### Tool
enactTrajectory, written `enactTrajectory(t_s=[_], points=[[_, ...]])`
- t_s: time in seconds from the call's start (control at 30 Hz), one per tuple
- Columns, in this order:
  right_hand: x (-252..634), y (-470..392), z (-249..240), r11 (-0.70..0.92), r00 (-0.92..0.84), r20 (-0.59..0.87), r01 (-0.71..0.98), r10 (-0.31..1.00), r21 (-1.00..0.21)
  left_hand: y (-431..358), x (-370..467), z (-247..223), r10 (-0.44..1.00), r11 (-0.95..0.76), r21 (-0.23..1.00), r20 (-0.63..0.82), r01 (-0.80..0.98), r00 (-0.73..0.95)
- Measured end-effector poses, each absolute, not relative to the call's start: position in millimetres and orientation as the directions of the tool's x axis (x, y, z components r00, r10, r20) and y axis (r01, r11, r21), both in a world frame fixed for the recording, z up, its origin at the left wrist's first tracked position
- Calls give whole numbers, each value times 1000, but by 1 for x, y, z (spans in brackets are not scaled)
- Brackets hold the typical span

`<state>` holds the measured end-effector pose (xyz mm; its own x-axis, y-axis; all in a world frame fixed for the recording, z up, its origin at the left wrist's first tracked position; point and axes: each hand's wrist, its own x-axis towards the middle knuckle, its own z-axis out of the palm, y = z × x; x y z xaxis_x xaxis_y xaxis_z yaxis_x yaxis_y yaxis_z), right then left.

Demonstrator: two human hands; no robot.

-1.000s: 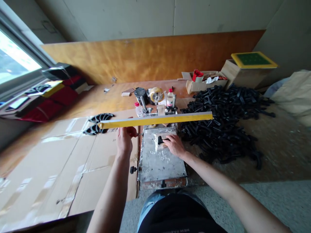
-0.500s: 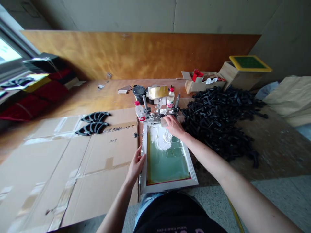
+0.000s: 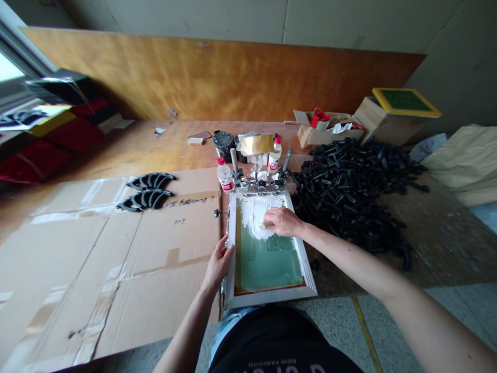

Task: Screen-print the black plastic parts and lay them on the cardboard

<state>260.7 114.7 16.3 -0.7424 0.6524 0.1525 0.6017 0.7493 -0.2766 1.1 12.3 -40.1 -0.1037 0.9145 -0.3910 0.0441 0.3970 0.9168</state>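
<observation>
Both bare forearms (image 3: 345, 256) reach forward. The right arm (image 3: 396, 290) slants in from the right side, wrist (image 3: 303, 229) nearly straight, the right hand (image 3: 285, 221) knuckles up with fingers (image 3: 272, 214) curled into a grip. The left arm (image 3: 190, 321) rises more steeply; the left hand (image 3: 218, 261) points ahead, thumb (image 3: 230, 250) inward, though its lower fingers seem tucked from view.

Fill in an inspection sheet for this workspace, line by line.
Surface: wooden table, with flattened cardboard on the left.
Work items: metal frame with green screen; white paste smeared over its far part.
Clutter: heap of black parts on the right; two red-capped bottles; black tub.
Grips: left grip, a bare hand, at the frame's left edge; right grip, also bare, closed on a pale tool, mostly hidden.
Cables: nothing seen.
Surroundings: upright wooden board and grey wall behind; window far left.
</observation>
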Motion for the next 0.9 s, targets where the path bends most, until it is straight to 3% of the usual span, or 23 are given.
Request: enactTrajectory(t_s=[0.07,0.17,0.3,0.5,0.67,0.77,0.9], points=[[258,113,8,725,-700,195,644,687,-244,12,0,-40,916,394,919,-389,33,-97],[259,102,-3,771,-742,212,598,636,-219,12,-1,-41,911,404,914,-399,29,-103],[256,115,8,725,-684,247,612,686,-316,12,-1,-32,908,412,910,-405,54,-108],[262,194,49,411,-332,257,828,908,-382,15,-6,23,924,373,927,-368,30,-106],[328,187,38,130,34,323,872,946,-473,50,-3,67,974,165,972,-188,-164,-130],[338,151,4,184,-48,270,844,962,-503,79,5,83,983,8,964,-56,-266,-172],[301,111,-30,352,-289,206,826,935,-440,81,29,78,952,13,942,-115,-336,-285]])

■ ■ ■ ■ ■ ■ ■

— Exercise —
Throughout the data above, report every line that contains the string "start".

— Result of this exercise —
- t_s: time in seconds from the call's start (control at 30 Hz), one per tuple
- Measured end-effector poses, each absolute, not relative to the call's start: position in millimetres and orientation as the directions of the tool's x axis (x, y, z components r00, r10, r20) and y axis (r01, r11, r21), both in a world frame fixed for the recording, z up, its origin at the left wrist's first tracked position

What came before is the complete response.